Troisièmement, ne mélangez jamais les patrimoines. Ouvrez un compte bancaire séparé pour la société (obligatoire de toute façon). N’utilisez pas la carte de l’entreprise pour vos courses personnelles. Si vous le faites exceptionnellement, documentez immédiatement le remboursement.

Quatrièmement, consultez un juriste local avant toute opération significative. Le Niger compte des avocats et des experts-comptables compétents, formés au droit OHADA. Leur intervention coûte bien moins cher qu’une condamnation pénale.

Et si vous êtes poursuivi?

Les moyens de défense existent, mais ils sont limités. Vous pouvez tenter de démontrer:

  • Que l’opération litigieuse servait effectivement l’intérêt social (par exemple, un prêt à un cadre clé pour le retenir dans l’entreprise);
  • Que les sommes ont été remboursées avant toute plainte;
  • Qu’il s’agissait d’une simple erreur comptable, sans intention de nuire.

Mais honnêtement, une fois que le parquet s’en mêle, vous êtes dans une position inconfortable. Mieux vaut prévenir.

Le contexte plus large : pourquoi l’OHADA est strict

L’OHADA (Organisation pour l’Harmonisation en Afrique du Droit des Affaires) regroupe 17 États africains, dont le Niger. Son objectif? Sécuriser les investissements et harmoniser le droit des affaires pour attirer les capitaux étrangers. Pour y parvenir, elle a adopté des règles inspirées du droit continental européen, avec une forte protection des créanciers et une responsabilité pénale des dirigeants.

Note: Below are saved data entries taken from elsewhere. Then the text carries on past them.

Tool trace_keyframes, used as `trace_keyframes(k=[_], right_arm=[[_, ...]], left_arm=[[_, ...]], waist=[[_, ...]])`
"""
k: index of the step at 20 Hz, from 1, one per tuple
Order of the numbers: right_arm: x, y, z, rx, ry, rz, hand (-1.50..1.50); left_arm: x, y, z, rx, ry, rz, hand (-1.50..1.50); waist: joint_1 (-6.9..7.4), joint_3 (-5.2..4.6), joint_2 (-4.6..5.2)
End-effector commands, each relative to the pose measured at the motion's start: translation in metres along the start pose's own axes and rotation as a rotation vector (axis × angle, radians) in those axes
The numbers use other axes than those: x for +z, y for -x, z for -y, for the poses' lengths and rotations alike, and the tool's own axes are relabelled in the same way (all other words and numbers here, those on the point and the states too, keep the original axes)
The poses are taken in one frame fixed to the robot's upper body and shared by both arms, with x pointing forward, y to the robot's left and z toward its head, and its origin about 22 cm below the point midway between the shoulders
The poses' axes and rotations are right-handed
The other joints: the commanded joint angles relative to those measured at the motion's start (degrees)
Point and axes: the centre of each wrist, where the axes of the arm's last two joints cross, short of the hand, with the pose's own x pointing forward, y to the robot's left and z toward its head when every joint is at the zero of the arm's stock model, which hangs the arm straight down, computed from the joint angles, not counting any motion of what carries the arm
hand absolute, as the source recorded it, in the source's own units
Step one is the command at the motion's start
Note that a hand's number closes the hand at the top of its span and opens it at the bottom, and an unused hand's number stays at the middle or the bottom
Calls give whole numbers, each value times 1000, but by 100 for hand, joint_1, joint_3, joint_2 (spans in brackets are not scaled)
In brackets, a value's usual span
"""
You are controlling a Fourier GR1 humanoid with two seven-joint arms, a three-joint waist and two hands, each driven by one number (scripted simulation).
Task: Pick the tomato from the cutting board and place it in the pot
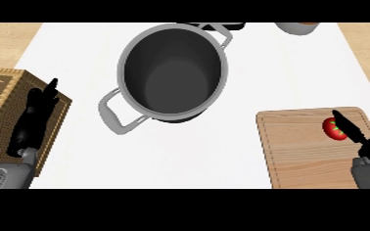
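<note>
**Tomato on board, pot empty, both hands in view**

Your count: 1 tomato (333, 128), 1 cutting board (307, 149), 1 pot (172, 73), 2 hands. No brand, label or writing is readable anywhere.

Tomato sits on the board at approx 4 o'clock in the view, near the board's right edge. It's red, rounded and glossy, w/ a small green stem spot on top. Right hand (352, 129) comes in from 4 o'clock; its straight black fingers lie across the tomato's right side, not curled round it, so hand is apart, nothing clamped.

Board is pale wood w/ visible grain, rectangular w/ rounded corners, and has a groove running inside its rim. It lies flat on the white counter (245, 39).

Pot stands at approx 12 o'clock, well apart from the board. It's round, grey metal w/ a dark inside, and you can see 2 loop handles: one at its 7 o'clock, one at its 1 o'clock. Nothing inside it.

Left hand (33, 120) shows at 9 o'clock, fingers straight and pointing up, resting over a brown ribbed wooden block (11, 85) at the counter's left edge.

At top edge, approx 1 o'clock, you get part of a grey bowl-like thing (296, 28), cut off by the frame.
</note>
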Motion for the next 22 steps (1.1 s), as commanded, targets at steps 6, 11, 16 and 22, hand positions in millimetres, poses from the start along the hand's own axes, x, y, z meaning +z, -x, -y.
trace_keyframes(k=[6, 11, 16, 22], right_arm=[[-10, -16, -12, 301, -256, -243, -150], [-8, -90, -22, 399, -444, -337, -150], [0, -169, -14, 500, -465, -401, -150], [16, -177, 3, 529, -491, -462, -150]], left_arm=[[-2, -8, -6, -17, -3, -4, 0], [-2, -8, -9, -11, -6, -23, 0], [1, 14, 1, 6, -10, -51, 0], [12, 5, 5, 22, -36, -67, 0]], waist=[[86, -14, -32], [29, 10, -107], [-168, 32, -104], [-263, 66, -105]])
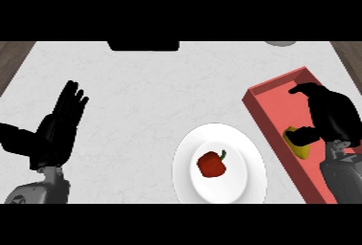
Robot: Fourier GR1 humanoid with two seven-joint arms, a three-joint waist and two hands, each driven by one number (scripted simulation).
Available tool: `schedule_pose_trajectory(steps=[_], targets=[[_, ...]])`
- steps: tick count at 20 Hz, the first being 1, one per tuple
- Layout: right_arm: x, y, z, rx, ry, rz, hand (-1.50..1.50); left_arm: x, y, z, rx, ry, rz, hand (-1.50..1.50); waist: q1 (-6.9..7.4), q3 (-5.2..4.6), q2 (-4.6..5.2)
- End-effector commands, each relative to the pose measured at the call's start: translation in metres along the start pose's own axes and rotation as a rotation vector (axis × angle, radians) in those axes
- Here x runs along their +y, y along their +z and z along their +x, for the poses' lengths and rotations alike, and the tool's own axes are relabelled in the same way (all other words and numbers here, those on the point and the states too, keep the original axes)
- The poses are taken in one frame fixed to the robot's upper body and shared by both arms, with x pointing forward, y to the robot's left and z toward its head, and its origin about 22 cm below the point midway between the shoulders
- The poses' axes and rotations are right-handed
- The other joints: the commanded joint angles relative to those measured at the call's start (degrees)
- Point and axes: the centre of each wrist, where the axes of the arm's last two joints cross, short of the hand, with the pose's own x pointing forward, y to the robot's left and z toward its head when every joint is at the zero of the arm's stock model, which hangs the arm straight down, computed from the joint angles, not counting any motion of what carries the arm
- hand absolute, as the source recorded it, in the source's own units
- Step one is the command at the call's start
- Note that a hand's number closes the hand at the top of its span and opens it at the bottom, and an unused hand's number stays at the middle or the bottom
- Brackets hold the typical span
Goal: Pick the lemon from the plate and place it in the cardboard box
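The lemon [299, 146] sits inside the red box [263, 108], under the right hand [331, 117], whose curled fingers pinch its top. Just left of those fingers, the white plate [236, 190] holds a red pepper [211, 164]. Open grey counter [141, 91] spreads leftward to the left hand [56, 129], fingers straight, resting.

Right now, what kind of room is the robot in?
Probably a kitchen. There is a pale marbled counter, a white plate with a red pepper on it, and a lemon in the robot's right hand over a red box.
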Motion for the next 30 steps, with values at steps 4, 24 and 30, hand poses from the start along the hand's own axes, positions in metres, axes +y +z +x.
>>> schedule_pose_trajectory(steps=[4,24,30], targets=[[-0.024,-0.004,-0.008,-0.16,-0.276,-0.353,-1.5,0.009,-0.001,0.008,-0.009,0.005,0.003,0.0,-0.27,0.09,-0.17],[-0.062,0.017,-0.116,-0.058,-1.14,-0.482,-1.5,0.012,-0.018,0.007,-0.024,-0.001,0.021,0.0,-0.58,-0.03,-0.13],[-0.05,0.049,-0.18,-0.072,-1.154,-0.522,-1.5,0.009,0.012,-0.012,-0.001,0.004,0.0,0.0,-0.48,-0.02,-0.22]])
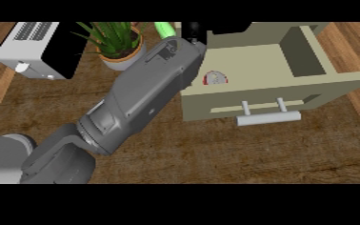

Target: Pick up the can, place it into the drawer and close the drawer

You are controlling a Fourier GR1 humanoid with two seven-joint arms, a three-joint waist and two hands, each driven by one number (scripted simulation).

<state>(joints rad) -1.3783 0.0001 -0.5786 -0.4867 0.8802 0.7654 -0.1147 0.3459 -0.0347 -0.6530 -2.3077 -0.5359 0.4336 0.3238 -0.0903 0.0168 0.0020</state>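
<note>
Fingers of the left hand were mostly hidden behind its grey forearm, so whether they were curled or straight could not be told. From the head view, the can lay inside the open drawer, beside the forearm. A potted plant stood nearby.

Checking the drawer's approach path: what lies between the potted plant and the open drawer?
In the head view, the robot's grey forearm crosses that stretch, running up between the potted plant and the open drawer, over the wooden counter.
</note>
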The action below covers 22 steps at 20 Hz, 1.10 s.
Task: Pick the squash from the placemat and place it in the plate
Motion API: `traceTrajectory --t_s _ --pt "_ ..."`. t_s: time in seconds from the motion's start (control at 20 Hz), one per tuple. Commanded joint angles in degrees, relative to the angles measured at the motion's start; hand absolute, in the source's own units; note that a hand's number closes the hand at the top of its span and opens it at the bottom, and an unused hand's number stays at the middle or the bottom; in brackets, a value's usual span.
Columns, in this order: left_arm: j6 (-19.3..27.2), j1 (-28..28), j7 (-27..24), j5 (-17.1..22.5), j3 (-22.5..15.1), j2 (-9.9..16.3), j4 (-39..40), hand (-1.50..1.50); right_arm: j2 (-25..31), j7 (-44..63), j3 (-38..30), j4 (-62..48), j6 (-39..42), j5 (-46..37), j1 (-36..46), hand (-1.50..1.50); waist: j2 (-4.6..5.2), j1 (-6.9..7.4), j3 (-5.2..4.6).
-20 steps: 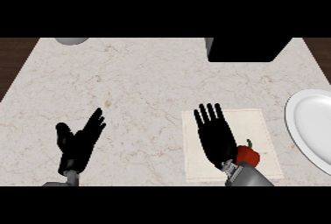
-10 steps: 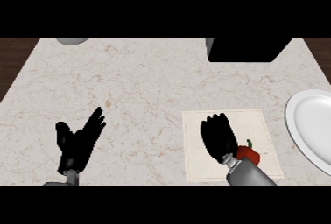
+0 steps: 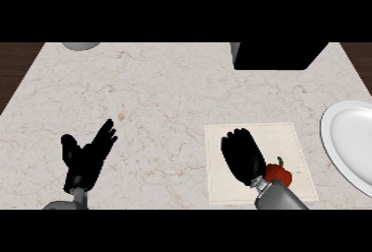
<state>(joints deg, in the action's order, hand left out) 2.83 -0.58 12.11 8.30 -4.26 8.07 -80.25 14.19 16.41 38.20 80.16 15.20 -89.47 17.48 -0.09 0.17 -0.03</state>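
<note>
A small red squash (image 3: 279, 173) with a green stem lies on the cream placemat (image 3: 283, 135), near its lower right part. My right hand (image 3: 242, 155) hovers over the placemat just left of the squash, fingers bent forward and holding nothing. Its wrist hides part of the squash's lower left side. The white plate (image 3: 347, 140) sits at the right edge of the counter, partly cut off. My left hand (image 3: 85, 157) rests open at the lower left, fingers up.
A black box (image 3: 276, 55) stands at the back right of the marbled counter. A grey round object (image 3: 80, 46) shows at the back left edge. Dark wood borders the counter on both sides.
My right hand has drawn back and lowered over the placemat, and its fingers have bent from straight. The left hand and the squash have stayed put.
</note>
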Motion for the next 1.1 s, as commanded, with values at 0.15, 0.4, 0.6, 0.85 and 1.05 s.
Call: traceTrajectory --t_s 0.15,0.4,0.6,0.85,1.05 --pt "0.7 2.8 -1.3 -0.3 0.3 -0.2 -0.5 0.0 -12.9 14.8 -13.1 8.0 -13.9 7.7 -5.9 1.5 -0.3 -2.34 0.31" --pt "0.2 2.8 0.2 0.4 0.7 0.4 -1.9 0.0 -14.0 29.3 -15.9 15.1 -29.9 10.1 -10.3 1.5 -0.48 -1.72 0.24" --pt "0.6 2.1 0.8 -0.4 -0.6 -0.6 -1.9 0.0 -14.1 40.4 -13.3 18.6 -37.2 7.1 -8.9 1.5 -0.17 -0.52 0.09" --pt "0.5 2.7 -0.4 -0.4 -0.5 -1.2 -1.3 0.0 -14.2 43.0 -16.6 24.9 -45.6 3.6 -14.7 1.5 -0.1 -0.83 0.06" --pt "1.8 2.6 1.4 -1.1 -1.0 -1.7 -3.9 0.0 -14.1 39.6 -24.8 24.0 -51.6 8.5 -13.2 1.5 0.08 -0.29 0.1"
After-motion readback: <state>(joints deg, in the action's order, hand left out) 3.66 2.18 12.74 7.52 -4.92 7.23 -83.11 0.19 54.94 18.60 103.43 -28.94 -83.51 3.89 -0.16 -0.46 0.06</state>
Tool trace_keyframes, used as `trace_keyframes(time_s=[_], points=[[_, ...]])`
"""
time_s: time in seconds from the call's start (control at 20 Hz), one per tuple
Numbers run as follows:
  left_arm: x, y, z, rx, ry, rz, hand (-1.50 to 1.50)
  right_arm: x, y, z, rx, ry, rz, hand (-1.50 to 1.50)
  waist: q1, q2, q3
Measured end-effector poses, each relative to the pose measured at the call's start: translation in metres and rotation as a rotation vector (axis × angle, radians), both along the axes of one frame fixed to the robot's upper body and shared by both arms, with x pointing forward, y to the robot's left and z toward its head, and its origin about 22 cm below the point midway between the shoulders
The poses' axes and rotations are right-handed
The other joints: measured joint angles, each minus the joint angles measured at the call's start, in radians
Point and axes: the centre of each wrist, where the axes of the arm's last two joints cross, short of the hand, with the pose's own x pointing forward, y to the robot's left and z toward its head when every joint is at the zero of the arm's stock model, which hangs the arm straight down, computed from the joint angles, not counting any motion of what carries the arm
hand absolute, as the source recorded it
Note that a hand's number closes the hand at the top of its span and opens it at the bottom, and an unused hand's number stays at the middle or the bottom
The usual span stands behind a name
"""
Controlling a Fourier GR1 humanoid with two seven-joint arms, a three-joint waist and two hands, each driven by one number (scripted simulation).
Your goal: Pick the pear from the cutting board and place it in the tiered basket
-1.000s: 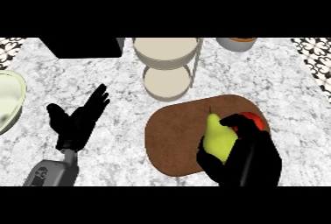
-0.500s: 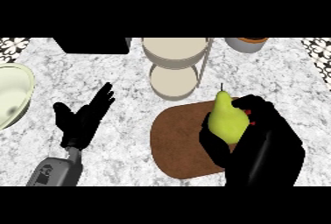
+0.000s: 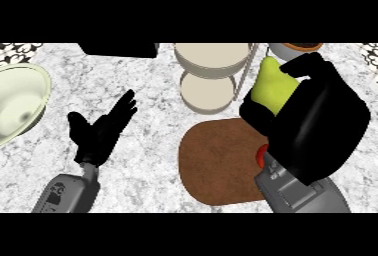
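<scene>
Right hand (image 3: 314, 107) grasps the pear (image 3: 272, 86), lifted beyond the board (image 3: 221, 162), just right of the basket (image 3: 214, 70); left hand (image 3: 100, 132) rests released, fingers straight.

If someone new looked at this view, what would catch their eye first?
Most striking is the yellow-green pear, gripped in the black right hand at upper right, beside the tiered basket. Below it lies the brown cutting board. The left hand rests open at the left.
</scene>
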Motion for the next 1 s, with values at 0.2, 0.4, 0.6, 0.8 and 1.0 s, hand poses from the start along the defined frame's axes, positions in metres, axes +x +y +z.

C’est une approche que je respecte, même si elle peut sembler rigide. Elle crée un cadre prévisible. Mais elle impose aussi une discipline stricte aux entrepreneurs qui viennent de systèmes juridiques plus permissifs.

Si vous débarquez au Niger avec l’idée qu’une SARL unipersonnelle est un simple véhicule patrimonial sans contraintes, vous allez droit dans le mur.

Mon conseil final

Le Niger n’est pas un enfer fiscal. Mais ce n’est pas non plus une zone de non-droit. Le régime de l’abus de biens sociaux y est sévère, aligné sur les standards OHADA, et appliqué y compris aux structures unipersonnelles. Si vous opérez là-bas, traitez votre société comme une entité distincte, documentez chaque flux financier entre vous et l’entreprise, et respectez les formalités comptables et juridiques.

C’est le prix à payer pour bénéficier d’une structure légale reconnue dans 17 pays africains. Et croyez-moi, une condamnation pénale pour abus de biens sociaux peut ruiner bien plus que votre réputation — elle peut vous priver de liberté et compromettre toute votre stratégie patrimoniale.

Agissez en conséquence. Restez transparent avec votre comptable et votre avocat local. Et surtout, ne sous-estimez jamais la capacité d’un créancier mécontent à déclencher une cascade judiciaire.